Transcribe the listing exactly, skipping every picture.

·····

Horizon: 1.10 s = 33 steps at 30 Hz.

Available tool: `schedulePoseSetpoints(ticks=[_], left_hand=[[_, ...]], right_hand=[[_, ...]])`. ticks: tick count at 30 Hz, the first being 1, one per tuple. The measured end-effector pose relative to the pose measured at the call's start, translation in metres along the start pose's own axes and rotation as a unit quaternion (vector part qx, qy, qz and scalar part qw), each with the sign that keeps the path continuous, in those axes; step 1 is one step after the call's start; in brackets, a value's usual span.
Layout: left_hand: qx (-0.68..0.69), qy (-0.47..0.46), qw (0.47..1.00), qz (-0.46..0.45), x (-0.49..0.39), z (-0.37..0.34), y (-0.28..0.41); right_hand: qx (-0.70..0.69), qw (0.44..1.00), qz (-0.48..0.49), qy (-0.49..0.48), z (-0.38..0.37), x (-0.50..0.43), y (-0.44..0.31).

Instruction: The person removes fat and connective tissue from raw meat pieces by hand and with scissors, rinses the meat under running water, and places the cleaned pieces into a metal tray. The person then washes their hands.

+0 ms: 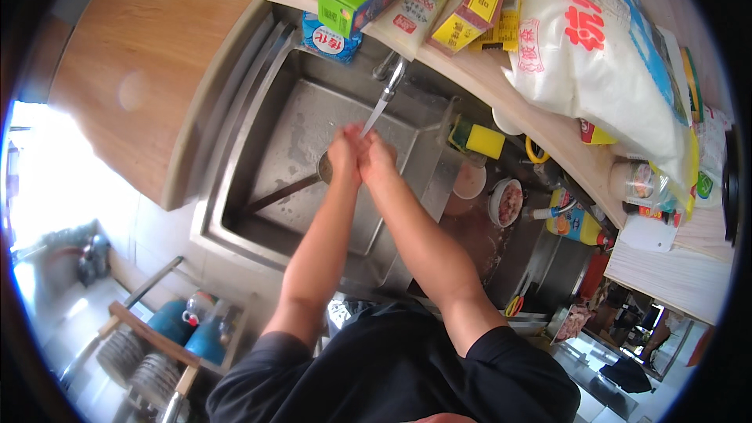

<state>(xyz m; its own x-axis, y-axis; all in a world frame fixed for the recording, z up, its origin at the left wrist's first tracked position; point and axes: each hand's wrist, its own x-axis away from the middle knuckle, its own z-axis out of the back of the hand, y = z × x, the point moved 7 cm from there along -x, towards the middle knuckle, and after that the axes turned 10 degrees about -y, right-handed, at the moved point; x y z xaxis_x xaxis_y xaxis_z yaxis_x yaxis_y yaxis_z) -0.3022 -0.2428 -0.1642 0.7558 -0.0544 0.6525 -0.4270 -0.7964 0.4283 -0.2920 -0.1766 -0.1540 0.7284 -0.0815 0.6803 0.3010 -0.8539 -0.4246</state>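
My left hand [343,154] and my right hand [375,156] are side by side, cupped and touching, over a stainless steel sink [276,123]. A stream of water [374,117] from the metal faucet [395,77] runs onto them. Neither hand grips anything; their fingertips are blurred. Below my left hand lies a long-handled metal utensil, seemingly a ladle [288,189], whose round end is partly hidden by the hands. Water drops and wet patches mark the sink floor.
A yellow sponge [485,141] stands right of the sink, near a bowl of minced meat [506,202] and a yellow detergent bottle [568,220]. The overhanging wooden shelf [564,144] carries boxes, a tube and a big white bag [593,29]. A wooden board [158,64] is at left.
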Motion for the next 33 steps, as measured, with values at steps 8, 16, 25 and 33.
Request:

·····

REPLY:
Horizon: 1.10 s = 33 steps at 30 Hz.

Available tool: `schedulePoseSetpoints(ticks=[_], left_hand=[[_, ...]], right_hand=[[_, ...]])`. ticks: tick count at 30 Hz, the first being 1, one per tuple. The measured end-effector pose relative to the pose measured at the call's start, translation in metres along the start pose's own axes and rotation as a unit quaternion (vector part qx, qy, qz and scalar part qw), each with the sign that keeps the path continuous, in those axes; step 1 is one step after the call's start; in brackets, a value's usual span.
Layout: left_hand: qx (-0.68..0.69), qy (-0.47..0.46), qw (0.47..1.00), qz (-0.46..0.45), x (-0.49..0.39), z (-0.37..0.34), y (-0.28..0.41); right_hand: qx (-0.70..0.69), qw (0.44..1.00), qz (-0.48..0.49), qy (-0.49..0.48), z (-0.38..0.37), x (-0.50..0.43), y (-0.44..0.31).

Instruction: The person removes fat and connective tissue from raw meat pieces by hand and with scissors, rinses the meat under running water, and places the cleaned pieces into a metal tray. The person then washes their hands.

+0 ms: 

<state>(xyz m; its own x-axis, y-axis; all in a world frame fixed for the recording, z up, its origin at the left wrist's first tracked position; point and axes: each hand's wrist, its own x-axis away from the middle knuckle, its own z-axis out of the back of the hand, y = z × x, the point moved 7 cm from there along -x, towards the middle knuckle, and after that the axes turned 10 degrees about -y, right-handed, at the moved point; x y z xaxis_x xaxis_y xaxis_z yaxis_x yaxis_y yaxis_z) -0.3022 -0.2428 -0.1642 0.7558 -0.0544 0.6525 -0.4270 -0.7964 0.4283 -0.2920 -0.1766 -0.1540 0.7284 -0.0815 0.6803 0.3010 -0.8539 -0.4246</state>
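My left hand [343,154] and my right hand [375,156] are side by side, cupped and touching, over a stainless steel sink [276,123]. A stream of water [374,117] from the metal faucet [395,77] runs onto them. Neither hand grips anything; their fingertips are blurred. Below my left hand lies a long-handled metal utensil, seemingly a ladle [288,189], whose round end is partly hidden by the hands. Water drops and wet patches mark the sink floor.
A yellow sponge [485,141] stands right of the sink, near a bowl of minced meat [506,202] and a yellow detergent bottle [568,220]. The overhanging wooden shelf [564,144] carries boxes, a tube and a big white bag [593,29]. A wooden board [158,64] is at left.
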Motion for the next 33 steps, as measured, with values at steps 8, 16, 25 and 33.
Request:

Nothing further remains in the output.